When Yashiro Isana got up to go to school, he assumed it was going to be just like every other day. Go to classes, bum some food from his friends, relax on the roof with his pet cat, and get chastised by his fellow classmates for forgetting his school PDA. It isn't until he goes on an errand outside the school grounds that things start to get weird. A group of street thugs with strange powers, going by the name of HOMURA, attack him. Claiming that they are getting revenge for the murder of Tatara Totsuka, another HOMURA member. With video evidence that the killer is identical to Yashiro himself, Yashiro will have to uncover the truth while avoiding HOMURA and their conflicts with another powered group known as Scepter 4. Who are the “Kings” that lead these groups, how did they get these powers, and how is Yashiro going to succeed in finding the truth with so many people out to capture or kill him?
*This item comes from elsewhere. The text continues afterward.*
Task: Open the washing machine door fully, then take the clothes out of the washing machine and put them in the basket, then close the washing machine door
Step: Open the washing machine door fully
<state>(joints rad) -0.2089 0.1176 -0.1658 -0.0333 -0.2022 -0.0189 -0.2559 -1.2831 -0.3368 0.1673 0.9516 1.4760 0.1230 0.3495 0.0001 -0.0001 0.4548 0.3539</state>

One thing that will strike new viewers who choose to watch this show is the indisputable high quality of animation. I have never seen an anime before or since with such breathtaking visuals outside of a full length motion picture. Not only does it give you a wonderful experience during the first episode opening, and establishing this slightly futuristic city and the characters who call it home but it adds a lot of atmosphere and enhances the already well-choreographed action sequences.
Still, if I had to pick the weakest element of this series, it would still lie in the story's execution. With as many episodes as there was with such consistent quality of the animation, I was satisfied by the ending. However, I can also see why certain viewers may feel like this is more style than substance. That with only thirteen episodes there is not nearly enough time spent with the characters to really become attached to them, and the constant jumping back and fourth between three different groups could be a bit hard to follow. Part of the problem I feel lies in the fact that besides the anime, various other media for the K Project exist to fill in the gaps of the series. Such as novels and manga volumes expanding on the back stories of several major characters along with radio dramas that give a better insight to how certain characters would interact of each other. Sadly, the novels are at the moment untranslated and the radio dramas are difficult to find outside of Japan. Though with the release of the move, Missing Kings, and the announcement of a sequel season, there is promise that any nagging questions and the continuing evolution of the characters will continue.
Despite its few faults, K Project is a unique gem in the anime industry and is highly recommended to anyone who has the time and access to watch it. Even if you can't get invested in the story, the animation alone should be enough to get you through to the end.
K Project is available on Blu-ray and DVD and streaming on Netflix, Hulu, and Amazon.